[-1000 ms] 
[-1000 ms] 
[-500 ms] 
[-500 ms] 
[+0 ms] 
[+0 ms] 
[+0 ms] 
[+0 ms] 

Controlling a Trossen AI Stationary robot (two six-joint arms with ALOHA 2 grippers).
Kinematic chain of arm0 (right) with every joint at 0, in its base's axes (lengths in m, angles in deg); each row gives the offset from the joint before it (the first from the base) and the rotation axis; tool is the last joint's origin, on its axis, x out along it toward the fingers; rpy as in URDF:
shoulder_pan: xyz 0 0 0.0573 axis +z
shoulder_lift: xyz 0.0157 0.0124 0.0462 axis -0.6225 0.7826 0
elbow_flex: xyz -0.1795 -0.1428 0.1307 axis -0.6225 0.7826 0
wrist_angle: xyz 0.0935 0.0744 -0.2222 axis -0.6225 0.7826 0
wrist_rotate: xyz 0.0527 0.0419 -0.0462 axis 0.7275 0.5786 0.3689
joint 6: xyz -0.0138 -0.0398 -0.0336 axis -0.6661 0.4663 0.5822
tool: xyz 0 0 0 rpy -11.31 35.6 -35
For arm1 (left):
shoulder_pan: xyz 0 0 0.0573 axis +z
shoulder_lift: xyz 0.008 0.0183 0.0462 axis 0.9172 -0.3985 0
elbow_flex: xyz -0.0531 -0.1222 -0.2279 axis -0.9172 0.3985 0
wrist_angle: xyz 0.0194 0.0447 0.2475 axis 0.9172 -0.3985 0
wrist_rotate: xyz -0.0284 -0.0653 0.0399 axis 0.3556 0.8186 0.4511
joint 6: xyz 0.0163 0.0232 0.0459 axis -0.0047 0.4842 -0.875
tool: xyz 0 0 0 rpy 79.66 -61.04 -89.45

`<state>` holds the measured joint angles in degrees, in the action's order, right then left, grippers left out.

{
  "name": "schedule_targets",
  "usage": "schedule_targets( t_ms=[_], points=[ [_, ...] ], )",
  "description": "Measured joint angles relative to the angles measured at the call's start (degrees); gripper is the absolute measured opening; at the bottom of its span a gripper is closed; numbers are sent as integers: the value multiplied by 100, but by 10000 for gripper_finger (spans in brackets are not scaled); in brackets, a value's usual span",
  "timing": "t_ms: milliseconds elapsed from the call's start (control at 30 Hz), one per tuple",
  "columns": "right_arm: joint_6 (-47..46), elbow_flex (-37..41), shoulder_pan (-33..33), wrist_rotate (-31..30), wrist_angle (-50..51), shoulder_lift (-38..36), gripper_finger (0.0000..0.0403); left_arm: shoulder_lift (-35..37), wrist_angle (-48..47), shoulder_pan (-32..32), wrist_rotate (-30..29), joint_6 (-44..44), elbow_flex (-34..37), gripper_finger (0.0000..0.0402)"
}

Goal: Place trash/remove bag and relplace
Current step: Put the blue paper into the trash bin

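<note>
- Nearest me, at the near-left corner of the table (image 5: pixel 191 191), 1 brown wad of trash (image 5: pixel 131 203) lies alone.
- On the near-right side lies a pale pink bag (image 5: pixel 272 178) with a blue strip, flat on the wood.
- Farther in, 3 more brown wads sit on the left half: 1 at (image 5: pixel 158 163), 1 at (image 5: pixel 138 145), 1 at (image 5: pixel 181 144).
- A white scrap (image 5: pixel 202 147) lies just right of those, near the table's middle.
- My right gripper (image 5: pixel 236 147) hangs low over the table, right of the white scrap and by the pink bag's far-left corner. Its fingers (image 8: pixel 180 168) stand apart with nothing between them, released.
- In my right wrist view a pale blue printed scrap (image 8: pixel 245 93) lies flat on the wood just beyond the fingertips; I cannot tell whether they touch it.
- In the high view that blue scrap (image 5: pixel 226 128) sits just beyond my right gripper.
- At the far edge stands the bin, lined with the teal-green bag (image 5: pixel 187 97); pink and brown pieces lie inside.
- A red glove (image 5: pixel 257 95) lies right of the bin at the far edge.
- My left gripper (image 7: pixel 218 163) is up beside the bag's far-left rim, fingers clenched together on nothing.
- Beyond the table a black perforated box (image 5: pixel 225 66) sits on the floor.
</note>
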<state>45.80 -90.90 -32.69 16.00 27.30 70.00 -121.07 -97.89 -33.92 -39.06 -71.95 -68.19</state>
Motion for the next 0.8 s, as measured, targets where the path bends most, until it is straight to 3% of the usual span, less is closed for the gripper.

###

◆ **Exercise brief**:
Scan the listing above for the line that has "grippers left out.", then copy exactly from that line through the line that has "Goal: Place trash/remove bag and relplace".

◆ **Written answer**:
`<state>` holds the measured joint angles in degrees, in the action's order, right then left, grippers left out.

{
  "name": "schedule_targets",
  "usage": "schedule_targets( t_ms=[_], points=[ [_, ...] ], )",
  "description": "Measured joint angles relative to the angles measured at the call's start (degrees); gripper is the absolute measured opening; at the bottom of its span a gripper is closed; numbers are sent as integers: the value multiplied by 100, but by 10000 for gripper_finger (spans in brackets are not scaled); in brackets, a value's usual span",
  "timing": "t_ms: milliseconds elapsed from the call's start (control at 30 Hz), one per tuple",
  "columns": "right_arm: joint_6 (-47..46), elbow_flex (-37..41), shoulder_pan (-33..33), wrist_rotate (-31..30), wrist_angle (-50..51), shoulder_lift (-38..36), gripper_finger (0.0000..0.0403); left_arm: shoulder_lift (-35..37), wrist_angle (-48..47), shoulder_pan (-32..32), wrist_rotate (-30..29), joint_6 (-44..44), elbow_flex (-34..37), gripper_finger (0.0000..0.0402)"
}

Goal: Place trash/remove bag and relplace

This exercise has no more to it.